Not all of  us believe we get second chances to do things over, but in  fact we do all the time; Finding Mony again was not a do over, but a second chance at true love and happiness, winning custody of my children wasn’t a do over to fix the mistakes I made with my oldest but a chance to be a better parent to my youngest, surviving Hurricane Floyd when it hit Lodi, NJ and the Passaic River crested dumping 6 to 14 feet of water into the town and coming out unscathed was another moment I had a chance to do  something better and didn’t take advantage of that.  Even the small things we fail t o see are messages that we can have another chance to do something different, something better, what we want and do it the right way for ourselves.  There were many other instances in my life when I was facing a huge circumstance that should have life altering choices as part of the aftermath, but I didn’t choose to see that opportunity; maybe I was to young, to stupid or to smart for my own good…. regardless, whether it is me or  everyone, we all have these moments to make a change.

I think for me to see this opportunity this time it took me being older, wiser and having lived through some horrendous times (some of my own creation), and of course being sparred the devastation that so  many neighbours, friends and townsfolk were handed… Annnnd…. Mony being here at my side for this.  Since I found her again I’ve taken second looks at many things, rethought and considered things I may not have only a year ago, she inspires, supports and believes in  me; this is why I finally saw this tragedy (one I was sparred) as a pivotal moment to effect change.

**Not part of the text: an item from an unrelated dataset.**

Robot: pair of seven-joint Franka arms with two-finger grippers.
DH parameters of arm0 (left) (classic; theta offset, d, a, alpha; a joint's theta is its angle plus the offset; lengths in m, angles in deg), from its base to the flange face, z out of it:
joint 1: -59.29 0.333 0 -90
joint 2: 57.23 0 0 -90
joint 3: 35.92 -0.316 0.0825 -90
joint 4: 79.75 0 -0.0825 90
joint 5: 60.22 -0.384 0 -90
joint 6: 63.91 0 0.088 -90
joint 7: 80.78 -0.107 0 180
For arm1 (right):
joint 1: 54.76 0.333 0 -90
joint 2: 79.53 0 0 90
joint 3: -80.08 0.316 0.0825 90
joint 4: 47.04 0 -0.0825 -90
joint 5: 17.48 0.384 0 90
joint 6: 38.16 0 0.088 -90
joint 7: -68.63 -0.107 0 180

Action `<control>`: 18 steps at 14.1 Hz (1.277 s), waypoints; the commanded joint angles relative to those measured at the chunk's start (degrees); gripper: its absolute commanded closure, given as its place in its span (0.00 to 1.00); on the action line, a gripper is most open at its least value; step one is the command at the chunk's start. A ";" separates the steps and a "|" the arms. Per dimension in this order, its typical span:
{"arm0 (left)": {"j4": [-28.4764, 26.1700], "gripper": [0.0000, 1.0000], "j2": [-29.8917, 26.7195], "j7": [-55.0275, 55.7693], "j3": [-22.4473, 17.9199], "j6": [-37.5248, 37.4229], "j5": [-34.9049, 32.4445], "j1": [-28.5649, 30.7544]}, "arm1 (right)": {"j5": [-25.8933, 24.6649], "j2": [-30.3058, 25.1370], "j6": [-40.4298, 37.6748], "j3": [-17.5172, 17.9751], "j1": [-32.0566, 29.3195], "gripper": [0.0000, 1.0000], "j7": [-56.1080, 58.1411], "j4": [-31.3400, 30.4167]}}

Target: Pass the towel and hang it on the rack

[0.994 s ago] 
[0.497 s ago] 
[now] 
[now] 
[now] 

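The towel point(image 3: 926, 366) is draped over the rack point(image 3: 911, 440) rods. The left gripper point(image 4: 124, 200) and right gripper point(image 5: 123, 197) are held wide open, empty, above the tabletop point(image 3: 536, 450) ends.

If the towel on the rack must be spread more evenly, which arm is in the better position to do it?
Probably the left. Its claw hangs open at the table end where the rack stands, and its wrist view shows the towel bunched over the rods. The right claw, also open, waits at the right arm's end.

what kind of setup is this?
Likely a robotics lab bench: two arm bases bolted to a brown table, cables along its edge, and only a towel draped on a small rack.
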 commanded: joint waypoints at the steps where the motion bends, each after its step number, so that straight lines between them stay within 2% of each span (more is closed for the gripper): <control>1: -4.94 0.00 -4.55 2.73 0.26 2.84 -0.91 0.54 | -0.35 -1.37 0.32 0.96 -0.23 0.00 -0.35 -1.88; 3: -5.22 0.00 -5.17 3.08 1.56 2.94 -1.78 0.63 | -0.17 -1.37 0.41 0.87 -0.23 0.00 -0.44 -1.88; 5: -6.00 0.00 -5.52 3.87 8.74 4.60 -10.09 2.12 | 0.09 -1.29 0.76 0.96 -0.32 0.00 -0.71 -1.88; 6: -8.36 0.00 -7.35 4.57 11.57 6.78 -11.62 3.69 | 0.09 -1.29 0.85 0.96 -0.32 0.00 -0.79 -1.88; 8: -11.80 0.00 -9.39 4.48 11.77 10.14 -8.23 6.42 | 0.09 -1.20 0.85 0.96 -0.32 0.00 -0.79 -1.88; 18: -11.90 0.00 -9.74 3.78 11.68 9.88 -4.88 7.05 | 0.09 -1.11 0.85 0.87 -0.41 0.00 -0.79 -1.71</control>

The aftermath of Hurricane Sandy, for me personally, wasn’t as tragic as so many families around me, (I still have my home and all my memories), but it is an aftermath that will have lasting and profound effects on my life from here on.  Finding Mony a year and a half ago and had a huge impact on me, going through the growing and learning process with her has been amazing and I have become wiser in that time; her being with me through this disaster and us coming out of it unscathed has opened my eyes even wider to my life and what needs to  change.  That change isn’t something so profound as hiking the mountains of Tibet to meet the Dhali Lama and ask the meaning of life, however it is time I did things the way they work best for me…. do the things that my gut and heart say are right for me and my family… follow the paths that make me feel strong, safe and secure.

Sometime in 2006 I lost me, I once told someone; “I was the afterbirth of who I really am” and that statement now resonates loudly with me because I’ve sat here for the last week and re-evaluated choices and what those choices brought me… I stopped following my gut instinct and heart back then and started listening to people who thought they knew what was best for me… fact is my rise to success so many years ago was built on the back of my gut instinct and when I started listen to all  the great advice and being given choices as if I had no other, I fell from grace and success was lost to  me; put back where I started more than 20 years ago… The bottom.  But as I sat here for this week and realized that there were signs of change all around me, that things had to change and the opportunity to change was upon me, I realized that a year and a half ago, I got a second chance to do things over… I found my one true love again and was given that chance to experience the true love I’d only found with  her when I was an 18 year old upstart… Last week Sandy came into our lives and as much of a deadly  trail as she blazed through the homes and lives of other, she opened my eyes to the fact that it is  time to go back to doing what my gut tells me is right for me.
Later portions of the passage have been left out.